▸ **Problem description**
Exactly the lines below from the one with "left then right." up to and including the one with "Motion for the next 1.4" make up the answer, with nothing else added.

[Extracted records]
::::

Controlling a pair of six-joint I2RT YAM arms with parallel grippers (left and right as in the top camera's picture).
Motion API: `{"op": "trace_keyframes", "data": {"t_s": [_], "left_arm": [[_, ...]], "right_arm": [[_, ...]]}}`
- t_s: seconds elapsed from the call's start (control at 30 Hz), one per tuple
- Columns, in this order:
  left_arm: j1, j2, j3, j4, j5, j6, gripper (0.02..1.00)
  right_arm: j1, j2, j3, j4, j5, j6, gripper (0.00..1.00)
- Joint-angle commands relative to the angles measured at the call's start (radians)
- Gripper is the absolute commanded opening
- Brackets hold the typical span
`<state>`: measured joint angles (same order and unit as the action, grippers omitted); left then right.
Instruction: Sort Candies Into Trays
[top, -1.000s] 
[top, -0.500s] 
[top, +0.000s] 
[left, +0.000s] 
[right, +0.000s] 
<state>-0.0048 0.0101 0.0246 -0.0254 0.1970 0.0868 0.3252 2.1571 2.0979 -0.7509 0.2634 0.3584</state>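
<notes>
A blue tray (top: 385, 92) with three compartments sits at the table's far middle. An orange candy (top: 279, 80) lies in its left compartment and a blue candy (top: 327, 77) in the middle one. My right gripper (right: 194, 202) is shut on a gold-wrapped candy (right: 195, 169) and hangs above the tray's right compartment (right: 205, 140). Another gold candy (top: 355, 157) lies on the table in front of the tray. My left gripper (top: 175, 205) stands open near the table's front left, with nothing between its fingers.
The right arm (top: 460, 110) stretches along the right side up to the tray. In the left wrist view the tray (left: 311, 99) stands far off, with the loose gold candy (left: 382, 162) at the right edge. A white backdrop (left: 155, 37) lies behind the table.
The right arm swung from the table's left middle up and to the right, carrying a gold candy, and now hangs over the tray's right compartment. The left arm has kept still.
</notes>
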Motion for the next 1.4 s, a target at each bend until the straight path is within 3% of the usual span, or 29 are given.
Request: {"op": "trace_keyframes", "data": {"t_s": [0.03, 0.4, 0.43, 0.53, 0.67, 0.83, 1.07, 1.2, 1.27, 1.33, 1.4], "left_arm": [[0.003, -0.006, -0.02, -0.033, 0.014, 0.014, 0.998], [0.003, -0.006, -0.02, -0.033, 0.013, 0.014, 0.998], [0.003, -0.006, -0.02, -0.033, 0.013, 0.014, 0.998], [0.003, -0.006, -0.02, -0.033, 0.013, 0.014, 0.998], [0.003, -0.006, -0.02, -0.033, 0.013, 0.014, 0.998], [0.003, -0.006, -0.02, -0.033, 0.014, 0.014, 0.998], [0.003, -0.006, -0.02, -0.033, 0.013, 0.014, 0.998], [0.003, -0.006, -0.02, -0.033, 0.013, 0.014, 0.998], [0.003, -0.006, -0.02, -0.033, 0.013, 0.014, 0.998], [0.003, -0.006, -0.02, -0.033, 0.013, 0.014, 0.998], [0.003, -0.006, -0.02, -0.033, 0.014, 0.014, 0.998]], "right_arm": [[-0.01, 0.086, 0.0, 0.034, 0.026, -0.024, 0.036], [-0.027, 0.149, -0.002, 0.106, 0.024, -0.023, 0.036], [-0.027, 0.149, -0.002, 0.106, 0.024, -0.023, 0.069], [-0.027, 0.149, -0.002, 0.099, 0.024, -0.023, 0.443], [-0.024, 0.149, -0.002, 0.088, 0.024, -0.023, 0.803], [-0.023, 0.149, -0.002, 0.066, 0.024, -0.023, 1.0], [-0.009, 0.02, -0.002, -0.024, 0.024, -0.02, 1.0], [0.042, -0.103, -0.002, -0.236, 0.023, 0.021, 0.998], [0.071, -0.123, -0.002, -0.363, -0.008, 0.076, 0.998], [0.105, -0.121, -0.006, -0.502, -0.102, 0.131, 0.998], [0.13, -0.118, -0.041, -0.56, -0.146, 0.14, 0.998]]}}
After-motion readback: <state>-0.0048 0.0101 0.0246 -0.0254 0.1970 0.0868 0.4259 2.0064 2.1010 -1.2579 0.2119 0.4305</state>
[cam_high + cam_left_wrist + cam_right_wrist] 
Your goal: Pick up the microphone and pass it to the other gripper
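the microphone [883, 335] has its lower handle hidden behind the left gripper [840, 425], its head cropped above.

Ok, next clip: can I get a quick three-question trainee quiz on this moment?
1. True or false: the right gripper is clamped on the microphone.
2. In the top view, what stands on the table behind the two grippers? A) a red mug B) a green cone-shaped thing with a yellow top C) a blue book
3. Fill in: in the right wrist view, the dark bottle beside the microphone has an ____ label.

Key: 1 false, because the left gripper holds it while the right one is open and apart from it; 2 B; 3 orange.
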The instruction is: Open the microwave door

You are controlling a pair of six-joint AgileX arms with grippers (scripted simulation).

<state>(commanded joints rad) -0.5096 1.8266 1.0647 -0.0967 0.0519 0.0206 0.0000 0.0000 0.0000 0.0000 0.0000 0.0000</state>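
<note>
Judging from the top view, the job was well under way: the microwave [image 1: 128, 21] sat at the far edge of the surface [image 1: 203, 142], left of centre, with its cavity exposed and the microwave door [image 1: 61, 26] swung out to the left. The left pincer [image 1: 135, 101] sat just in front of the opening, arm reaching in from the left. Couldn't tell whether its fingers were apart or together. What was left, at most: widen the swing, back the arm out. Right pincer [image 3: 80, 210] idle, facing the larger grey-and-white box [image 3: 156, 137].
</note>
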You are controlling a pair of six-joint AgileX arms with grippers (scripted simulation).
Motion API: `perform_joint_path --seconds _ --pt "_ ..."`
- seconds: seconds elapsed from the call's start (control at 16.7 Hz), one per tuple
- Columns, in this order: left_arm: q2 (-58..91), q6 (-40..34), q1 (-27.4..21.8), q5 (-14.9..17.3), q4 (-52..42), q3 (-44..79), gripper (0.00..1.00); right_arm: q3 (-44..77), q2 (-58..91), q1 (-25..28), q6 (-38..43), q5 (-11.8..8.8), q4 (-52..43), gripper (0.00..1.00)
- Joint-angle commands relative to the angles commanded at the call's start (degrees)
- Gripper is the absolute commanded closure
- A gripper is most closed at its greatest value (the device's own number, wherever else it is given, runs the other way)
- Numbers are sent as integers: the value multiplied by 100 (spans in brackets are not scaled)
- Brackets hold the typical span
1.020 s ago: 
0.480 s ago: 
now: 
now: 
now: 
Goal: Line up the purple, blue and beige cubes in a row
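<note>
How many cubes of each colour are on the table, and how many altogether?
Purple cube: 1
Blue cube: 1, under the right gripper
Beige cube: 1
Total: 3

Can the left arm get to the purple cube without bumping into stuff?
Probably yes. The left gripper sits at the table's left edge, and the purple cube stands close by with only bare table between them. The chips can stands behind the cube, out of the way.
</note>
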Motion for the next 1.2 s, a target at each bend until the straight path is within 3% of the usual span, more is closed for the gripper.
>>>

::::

▸ **Task response**
`<state>`: measured joint angles (same order and unit as the action, grippers omitted); left then right.
Instruction: Sort Candies Into Trays
[top, -1.000s] 
[top, -0.500s] 
[top, +0.000s] 
[left, +0.000s] 
[right, +0.000s] 
<state>-0.0048 0.0101 0.0246 -0.0254 0.1970 0.0868 0.3252 2.1571 2.0979 -0.7509 0.2634 0.3584</state>
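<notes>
A blue tray (top: 385, 92) with three compartments sits at the table's far middle. An orange candy (top: 279, 80) lies in its left compartment and a blue candy (top: 327, 77) in the middle one. My right gripper (right: 194, 202) is shut on a gold-wrapped candy (right: 195, 169) and hangs above the tray's right compartment (right: 205, 140). Another gold candy (top: 355, 157) lies on the table in front of the tray. My left gripper (top: 175, 205) stands open near the table's front left, with nothing between its fingers.
The right arm (top: 460, 110) stretches along the right side up to the tray. In the left wrist view the tray (left: 311, 99) stands far off, with the loose gold candy (left: 382, 162) at the right edge. A white backdrop (left: 155, 37) lies behind the table.
The right arm swung from the table's left middle up and to the right, carrying a gold candy, and now hangs over the tray's right compartment. The left arm has kept still.
</notes>
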Motion for the next 1.4 s, a target at each bend until the straight path is within 3% of the usual span, or 29 are given.

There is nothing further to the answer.